Below is a listing. Copy each line of it that holds the word "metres".

**********

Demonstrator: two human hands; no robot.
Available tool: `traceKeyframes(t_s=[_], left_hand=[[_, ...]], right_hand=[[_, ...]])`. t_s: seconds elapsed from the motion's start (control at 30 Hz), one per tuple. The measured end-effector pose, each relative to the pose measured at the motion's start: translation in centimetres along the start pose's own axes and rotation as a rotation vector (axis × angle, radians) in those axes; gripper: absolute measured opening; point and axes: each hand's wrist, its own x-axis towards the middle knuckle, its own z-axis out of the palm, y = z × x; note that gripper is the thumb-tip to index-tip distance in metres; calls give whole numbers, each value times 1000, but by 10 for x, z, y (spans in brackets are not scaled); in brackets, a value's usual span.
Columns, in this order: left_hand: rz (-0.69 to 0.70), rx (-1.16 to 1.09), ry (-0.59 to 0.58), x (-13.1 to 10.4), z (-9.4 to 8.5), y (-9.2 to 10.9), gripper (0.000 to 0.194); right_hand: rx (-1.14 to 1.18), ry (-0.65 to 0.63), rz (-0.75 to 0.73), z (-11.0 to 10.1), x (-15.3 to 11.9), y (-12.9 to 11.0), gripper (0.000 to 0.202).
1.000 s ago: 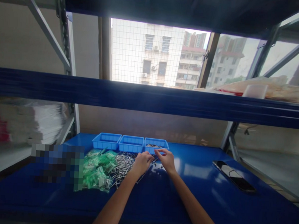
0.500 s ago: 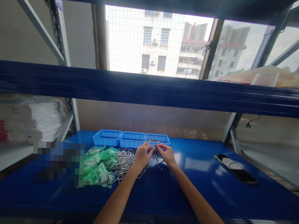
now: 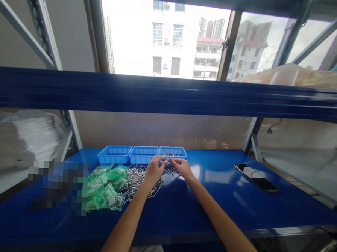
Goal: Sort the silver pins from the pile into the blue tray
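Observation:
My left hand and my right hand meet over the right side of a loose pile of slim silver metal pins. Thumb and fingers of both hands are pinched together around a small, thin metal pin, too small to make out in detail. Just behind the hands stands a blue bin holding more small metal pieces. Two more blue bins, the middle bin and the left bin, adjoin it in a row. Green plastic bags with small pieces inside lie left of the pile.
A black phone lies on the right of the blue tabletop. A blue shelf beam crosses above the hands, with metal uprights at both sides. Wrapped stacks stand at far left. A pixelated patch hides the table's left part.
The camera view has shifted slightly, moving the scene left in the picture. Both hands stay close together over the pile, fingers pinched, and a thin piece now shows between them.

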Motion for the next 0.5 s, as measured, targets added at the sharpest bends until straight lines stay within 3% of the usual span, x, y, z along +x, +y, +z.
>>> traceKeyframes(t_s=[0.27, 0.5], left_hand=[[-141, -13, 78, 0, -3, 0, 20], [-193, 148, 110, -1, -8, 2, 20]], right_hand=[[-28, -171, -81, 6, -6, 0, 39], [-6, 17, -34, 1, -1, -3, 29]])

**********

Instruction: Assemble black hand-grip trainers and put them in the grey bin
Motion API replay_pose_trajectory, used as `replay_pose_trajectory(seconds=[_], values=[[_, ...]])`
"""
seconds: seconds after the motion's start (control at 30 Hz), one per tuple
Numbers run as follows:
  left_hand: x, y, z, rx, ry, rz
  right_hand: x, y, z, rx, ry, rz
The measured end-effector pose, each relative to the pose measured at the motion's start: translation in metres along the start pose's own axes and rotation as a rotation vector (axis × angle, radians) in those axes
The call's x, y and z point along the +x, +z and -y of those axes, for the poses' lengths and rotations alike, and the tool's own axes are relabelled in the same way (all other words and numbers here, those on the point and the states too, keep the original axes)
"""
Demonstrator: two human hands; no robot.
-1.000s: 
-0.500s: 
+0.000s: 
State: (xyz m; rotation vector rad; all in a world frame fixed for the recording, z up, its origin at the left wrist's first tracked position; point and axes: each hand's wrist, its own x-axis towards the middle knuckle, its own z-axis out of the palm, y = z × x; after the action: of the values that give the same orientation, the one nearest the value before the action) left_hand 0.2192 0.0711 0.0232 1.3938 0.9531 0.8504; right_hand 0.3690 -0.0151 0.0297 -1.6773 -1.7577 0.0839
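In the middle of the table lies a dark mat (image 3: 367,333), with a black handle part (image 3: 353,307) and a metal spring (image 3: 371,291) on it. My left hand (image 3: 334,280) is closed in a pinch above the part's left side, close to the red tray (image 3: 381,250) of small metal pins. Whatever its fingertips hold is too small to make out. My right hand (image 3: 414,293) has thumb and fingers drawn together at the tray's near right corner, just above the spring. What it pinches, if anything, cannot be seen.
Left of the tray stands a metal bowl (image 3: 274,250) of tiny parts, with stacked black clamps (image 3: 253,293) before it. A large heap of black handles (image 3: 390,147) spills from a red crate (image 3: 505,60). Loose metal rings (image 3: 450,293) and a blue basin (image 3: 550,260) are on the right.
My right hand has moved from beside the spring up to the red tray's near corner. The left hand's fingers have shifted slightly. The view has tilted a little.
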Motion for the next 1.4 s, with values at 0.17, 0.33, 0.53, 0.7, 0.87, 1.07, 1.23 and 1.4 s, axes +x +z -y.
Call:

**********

__Result of the exercise__.
Available tool: `traceKeyframes(t_s=[_], left_hand=[[_, ...]], right_hand=[[_, ...]])`. t_s: seconds elapsed from the motion's start (control at 30 Hz), one per tuple. The measured end-effector pose, each relative to the pose measured at the motion's start: translation in centimetres along the start pose's own axes and rotation as a rotation vector (axis × angle, radians) in those axes; gripper: absolute measured opening; point and axes: each hand's wrist, its own x-axis towards the middle knuckle, its own z-axis out of the palm, y = z × x; note that gripper is the thumb-tip to index-tip distance in metres; calls give whole numbers, each value times 1000, but by 10 for x, z, y (spans in brackets are not scaled); in brackets, a value's usual span.
The measured end-effector pose, each relative to the pose measured at the motion's start: translation in metres along the start pose's own axes and rotation as a rotation vector (axis × angle, radians) in those axes

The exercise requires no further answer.